**Problem to solve**
The answer must consist of every line in the data below that holds the word "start".

[Opening Collected material section]

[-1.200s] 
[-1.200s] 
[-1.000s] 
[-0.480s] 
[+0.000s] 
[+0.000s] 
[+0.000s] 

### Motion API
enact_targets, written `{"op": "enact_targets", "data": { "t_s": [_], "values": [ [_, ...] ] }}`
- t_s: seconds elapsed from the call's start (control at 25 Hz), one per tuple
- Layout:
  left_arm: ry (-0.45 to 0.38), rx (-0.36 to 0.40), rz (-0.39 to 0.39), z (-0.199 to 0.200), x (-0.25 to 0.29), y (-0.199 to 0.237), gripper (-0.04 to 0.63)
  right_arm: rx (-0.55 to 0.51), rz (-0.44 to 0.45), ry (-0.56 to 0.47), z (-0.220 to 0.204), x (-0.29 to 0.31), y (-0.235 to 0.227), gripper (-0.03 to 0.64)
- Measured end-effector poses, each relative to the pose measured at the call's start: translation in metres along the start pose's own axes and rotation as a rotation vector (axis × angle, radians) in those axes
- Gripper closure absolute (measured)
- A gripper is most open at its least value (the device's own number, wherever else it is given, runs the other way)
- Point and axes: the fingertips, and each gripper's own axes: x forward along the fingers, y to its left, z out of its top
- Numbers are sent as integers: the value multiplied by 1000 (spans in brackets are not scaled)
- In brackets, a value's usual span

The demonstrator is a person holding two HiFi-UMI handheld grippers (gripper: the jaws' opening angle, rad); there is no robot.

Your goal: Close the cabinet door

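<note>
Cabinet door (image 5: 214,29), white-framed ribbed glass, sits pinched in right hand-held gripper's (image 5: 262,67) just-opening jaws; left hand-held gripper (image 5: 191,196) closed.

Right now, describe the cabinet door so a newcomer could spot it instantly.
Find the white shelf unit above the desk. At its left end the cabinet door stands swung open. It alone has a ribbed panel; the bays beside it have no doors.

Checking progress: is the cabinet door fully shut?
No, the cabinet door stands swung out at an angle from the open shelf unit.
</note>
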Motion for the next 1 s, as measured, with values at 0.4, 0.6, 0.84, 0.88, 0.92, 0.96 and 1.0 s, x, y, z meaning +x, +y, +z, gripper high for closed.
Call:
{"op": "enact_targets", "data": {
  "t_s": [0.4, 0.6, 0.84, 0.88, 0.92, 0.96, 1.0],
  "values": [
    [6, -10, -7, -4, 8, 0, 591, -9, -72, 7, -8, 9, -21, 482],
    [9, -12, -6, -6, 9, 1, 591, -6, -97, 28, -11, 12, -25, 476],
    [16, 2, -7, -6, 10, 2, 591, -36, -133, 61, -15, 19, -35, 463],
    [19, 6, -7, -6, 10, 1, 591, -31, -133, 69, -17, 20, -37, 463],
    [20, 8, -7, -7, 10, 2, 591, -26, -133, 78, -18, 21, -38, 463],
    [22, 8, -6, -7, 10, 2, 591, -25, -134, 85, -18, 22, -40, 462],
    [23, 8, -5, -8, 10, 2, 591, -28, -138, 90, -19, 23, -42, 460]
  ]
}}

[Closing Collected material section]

**Exercise answer**
- t_s: seconds elapsed from the call's start (control at 25 Hz), one per tuple
- Measured end-effector poses, each relative to the pose measured at the call's start: translation in metres along the start pose's own axes and rotation as a rotation vector (axis × angle, radians) in those axes

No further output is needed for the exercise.